Thursday, June 14, 2012

Running a day behind


"Being Irish, he had an abiding sense of tragedy, which sustained him through temporary periods of joy.

William Butler Yeats


Through not-surprising inattention, I missed that yesterday was Yeats' birthday. My thanks to Susan T. Landry for the reminder and the poem she shared. In another life, century and state-of-mind, I was a student in Modern Poetry 101. It was there that I met Yeats and there that I was taught the only way to appreciate poetry was to know precisely what the poet meant in every word, phrase, pause, line break and nuance. It should have been called Deconstruction 101 and it nearly ruined poetry for me and me for it. I suspect the baffling process of snipping, with finely-pointed embroidery scissors, all the stitches out of art quilts made of words contributed to a once long-held belief that my brain was not quite equal to the task of participating.

Then, in a new century and with luck the leprechauns would envy, my heart was yanked back to Yeats and others previously unknown. Catapulted into the midst of an ongoing banquet hosted with patience and generosity by poets around the world, I learned that I could appreciate Yeats in my unscholarly fashion and not be wrong. I met a friend, a mentor who invited me to love the words I loved for how they spoke to, how they moved me, as I remained often clueless about the intent or the back story.
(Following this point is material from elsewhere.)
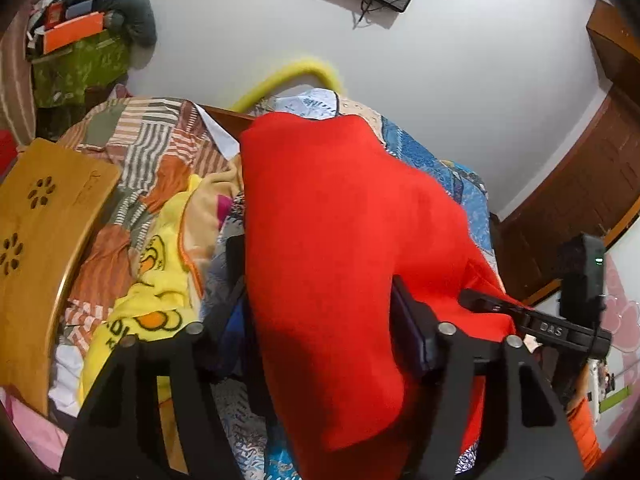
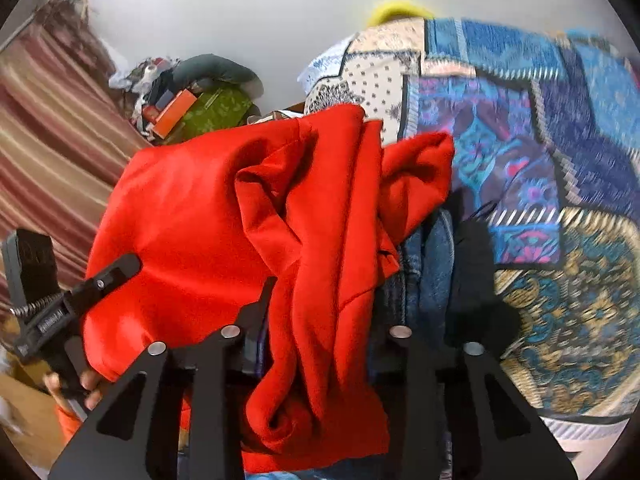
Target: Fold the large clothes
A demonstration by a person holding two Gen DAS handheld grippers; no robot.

Being a day behind the celebrating of Mr. Yeats is a forgivable omission. Surely there are poets born on June 14. We may not know their names; we don't need to. We can thank them in their anonymity for all the ways they make our lives richer, for the fact they may overlook our possibly uninformed personal and emotional responses to their work. Happy Birthday, poets.

“The poet's job is to put into words those feelings we all have that are so deep, so important, and yet so difficult to name, to tell the truth in such a beautiful way, that people cannot live without it.” 
― Jane Kenyon

10 comments:

susan t. landry said...

i so enjoy how you write and what you write about!

--susan

Marylinn Kelly said...

Susan - Thank you. The feeling is mutual. xo

Donna B. said...

Happy Birthday Mr. Yeats and hello to you my friend....popping in to say HI....hugs too.

Claire Beynon said...

My 'Yes' to Susan's words, dear Marylinn (and yours to her, too.) Happy Birthday, Poets. May every day be a poetry day. Jane Kenyon's right, of course - we cannot live without it. xo

Sultan said...

Yeats was wonderful.

beth coyote said...

O yes, how grand to come back and find delight. My brief academic study of poetry made me want to strangle the teacher.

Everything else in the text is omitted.